**Work request:** Could you print the listing again exactly, omitting the pictures?

**Supplied data:**

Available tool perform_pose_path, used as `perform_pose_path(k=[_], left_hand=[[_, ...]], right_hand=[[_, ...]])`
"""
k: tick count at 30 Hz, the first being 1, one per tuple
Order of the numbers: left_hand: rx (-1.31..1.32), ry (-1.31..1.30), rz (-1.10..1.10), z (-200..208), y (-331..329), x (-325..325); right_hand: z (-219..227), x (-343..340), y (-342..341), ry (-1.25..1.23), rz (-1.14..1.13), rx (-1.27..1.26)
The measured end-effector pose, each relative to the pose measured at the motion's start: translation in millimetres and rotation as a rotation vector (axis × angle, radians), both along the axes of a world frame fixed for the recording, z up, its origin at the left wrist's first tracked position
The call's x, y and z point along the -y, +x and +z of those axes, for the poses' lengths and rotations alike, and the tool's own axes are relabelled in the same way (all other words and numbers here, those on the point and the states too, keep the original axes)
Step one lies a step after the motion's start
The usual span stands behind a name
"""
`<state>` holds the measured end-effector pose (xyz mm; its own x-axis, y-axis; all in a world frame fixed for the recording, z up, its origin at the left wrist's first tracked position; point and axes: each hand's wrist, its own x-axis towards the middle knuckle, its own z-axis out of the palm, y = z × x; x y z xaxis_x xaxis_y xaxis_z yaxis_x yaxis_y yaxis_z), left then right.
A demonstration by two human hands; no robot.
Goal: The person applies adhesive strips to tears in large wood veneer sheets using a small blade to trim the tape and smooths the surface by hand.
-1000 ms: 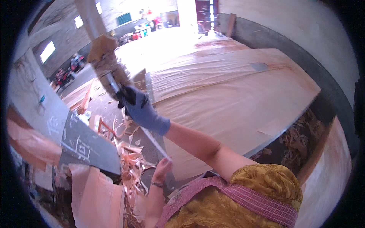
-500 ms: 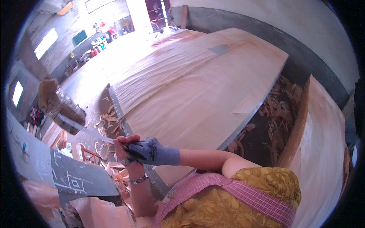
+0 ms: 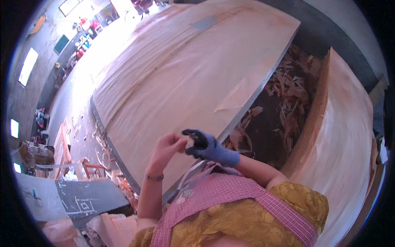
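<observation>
My bare left hand (image 3: 168,149), with a bracelet at its wrist, is raised in front of my apron. Its thumb and fingertips come together in a pinch; whatever lies between them is too small to make out. Close on its right is my right hand (image 3: 210,148), in a blue-grey glove with black-coated fingers. The gloved thumb and forefinger stand apart, curved toward the left fingertips. Beneath both hands spreads a large stack of thin, pale wood veneer sheets (image 3: 164,90), wrinkled along its left side, with a grey patch (image 3: 203,24) near the far end.
Another veneer stack (image 3: 345,123) rises at the right. Between the stacks, torn veneer scraps (image 3: 288,90) cover the dark floor. At lower left are a grey panel with chalk marks (image 3: 88,197), a red-orange frame (image 3: 94,169) and a wrapped bundle (image 3: 37,155). Bottles stand along the far wall.
My hands have moved right and nearer my chest, and have parted from their earlier clasp. The view has swung, so the veneer stack sits higher and further left.
</observation>
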<state>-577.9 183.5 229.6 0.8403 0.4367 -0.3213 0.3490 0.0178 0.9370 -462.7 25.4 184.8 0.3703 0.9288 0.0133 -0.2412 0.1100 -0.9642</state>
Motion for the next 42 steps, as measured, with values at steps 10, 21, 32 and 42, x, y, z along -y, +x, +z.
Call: perform_pose_path(k=[10,21,32,42], left_hand=[[-0.271,0.627,0.052,-196.8,228.5,-11.3],[-0.14,1.078,-0.008,-239.4,244.7,-3.2],[-0.05,1.214,-0.445,-223.0,209.8,39.0],[0.081,1.215,-0.443,-220.3,372.8,59.2]], right_hand=[[-203.8,102.3,142.1,-0.287,-0.398,-0.115],[-246.2,81.5,199.5,-0.489,-0.257,-0.337],[-166.0,88.3,270.2,-0.764,-0.176,1.158],[-219.5,72.6,422.2,-0.551,-0.437,-0.034]])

**Answer to this exercise:**
Available tool perform_pose_path, used as `perform_pose_path(k=[_], left_hand=[[_, ...]], right_hand=[[_, ...]])`
"""
k: tick count at 30 Hz, the first being 1, one per tuple
Order of the numbers: left_hand: rx (-1.31..1.32), ry (-1.31..1.30), rz (-1.10..1.10), z (-200..208), y (-331..329), x (-325..325); right_hand: z (-219..227), x (-343..340), y (-342..341), ry (-1.25..1.23), rz (-1.14..1.13), rx (-1.27..1.26)
The measured end-effector pose, each relative to the pose measured at the motion's start: translation in millimetres and rotation as a rotation vector (axis × angle, radians), both along the axes of a world frame fixed for the recording, z up, its origin at the left wrist's first tracked position
The call's x, y and z point along the -y, +x and +z of those axes, for the poses' lengths and rotations alike, and the tool's own axes are relabelled in the same way (all other words and numbers here, those on the point and the states too, keep the original axes)
Step one lies a step after the motion's start
The usual span stands behind a name
"""
`<state>` holds the measured end-effector pose (xyz mm; its own x-axis, y-axis; all in a world frame fixed for the recording, z up, its origin at the left wrist's first tracked position; point and axes: each hand's wrist, its own x-axis towards the middle knuckle, its own z-axis out of the palm, y = z × x; x y z xaxis_x xaxis_y xaxis_z yaxis_x yaxis_y yaxis_z), left then right.
A demonstration by two human hands; no robot.
Goal: The person applies adhesive strips to tears in large wood veneer sheets using a small blade to trim the tape and smooths the surface by hand.
-1000 ms: 
-500 ms: 
+0 ms: 
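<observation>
My bare left hand (image 3: 168,149), with a bracelet at its wrist, is raised in front of my apron. Its thumb and fingertips come together in a pinch; whatever lies between them is too small to make out. Close on its right is my right hand (image 3: 210,148), in a blue-grey glove with black-coated fingers. The gloved thumb and forefinger stand apart, curved toward the left fingertips. Beneath both hands spreads a large stack of thin, pale wood veneer sheets (image 3: 164,90), wrinkled along its left side, with a grey patch (image 3: 203,24) near the far end.
Another veneer stack (image 3: 345,123) rises at the right. Between the stacks, torn veneer scraps (image 3: 288,90) cover the dark floor. At lower left are a grey panel with chalk marks (image 3: 88,197), a red-orange frame (image 3: 94,169) and a wrapped bundle (image 3: 37,155). Bottles stand along the far wall.
My hands have moved right and nearer my chest, and have parted from their earlier clasp. The view has swung, so the veneer stack sits higher and further left.
</observation>
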<state>-577.9 183.5 229.6 0.8403 0.4367 -0.3213 0.3490 0.0178 0.9370 -462.7 25.4 184.8 0.3703 0.9288 0.0133 -0.2412 0.1100 -0.9642</state>
Motion for the next 42 steps, as measured, with values at steps 10, 21, 32 and 42, x, y, z along -y, +x, +z.
Call: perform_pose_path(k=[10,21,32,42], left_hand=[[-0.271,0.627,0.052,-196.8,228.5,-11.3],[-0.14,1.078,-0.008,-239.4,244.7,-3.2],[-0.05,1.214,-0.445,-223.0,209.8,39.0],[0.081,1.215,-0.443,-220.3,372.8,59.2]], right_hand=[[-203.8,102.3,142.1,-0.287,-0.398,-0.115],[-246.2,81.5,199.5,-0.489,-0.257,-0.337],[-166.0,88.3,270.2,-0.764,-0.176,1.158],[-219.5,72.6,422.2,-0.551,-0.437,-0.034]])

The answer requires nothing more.